Bangladeshi politician

AFM Bahauddin Nasim is a Bangladeshi politician and current Joint General Secretary of the Bangladesh Awami League. He is a former Member of Parliament representing the Dhaka-8 constituency.

==Early life==
Nasim has a Bachelor of Science degree from Sher-e-Bangla Agricultural University. His paternal grandmother was a sister of Sheikh Lutfar Rahman (father of Sheikh Mujibur Rahman), making Mujib his uncle and Sheikh Hasina his second cousin.

==Career==
Nasim started his political career by joining the Bangladesh Chhatra League.
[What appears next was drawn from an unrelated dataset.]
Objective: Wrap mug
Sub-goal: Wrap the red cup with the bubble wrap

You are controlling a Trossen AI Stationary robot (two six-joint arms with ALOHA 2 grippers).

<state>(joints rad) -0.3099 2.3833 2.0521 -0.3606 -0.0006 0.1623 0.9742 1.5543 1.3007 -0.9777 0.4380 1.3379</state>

He was president and secretary of the Sher-e-Bangla Agricultural University unit of the Bangladesh Chhatra League. In 1981, he became president of the Madaripur District unit of the Bangladesh Chhatra League. He was the president of the Bangladesh Awami Swechasebak League. He was an assistant personal secretary of Prime Minister Sheikh Hasina in the 1996-2001 period. He was elected to parliament in 2014 from Madaripur-3 as a Bangladesh Awami League candidate. In 2017, he was acquitted in a corruption case filed by the Anti-Corruption Commission. He was a member of the treasury bench of the Parliament of Bangladesh. He is now joint general secretary of the Awami League.

== Personal life ==
Nasim was born on 11 November 1961 in Madaripur, Faridpur district of East Pakistan. Nasim is married to Sultana Shamima Chowdhury.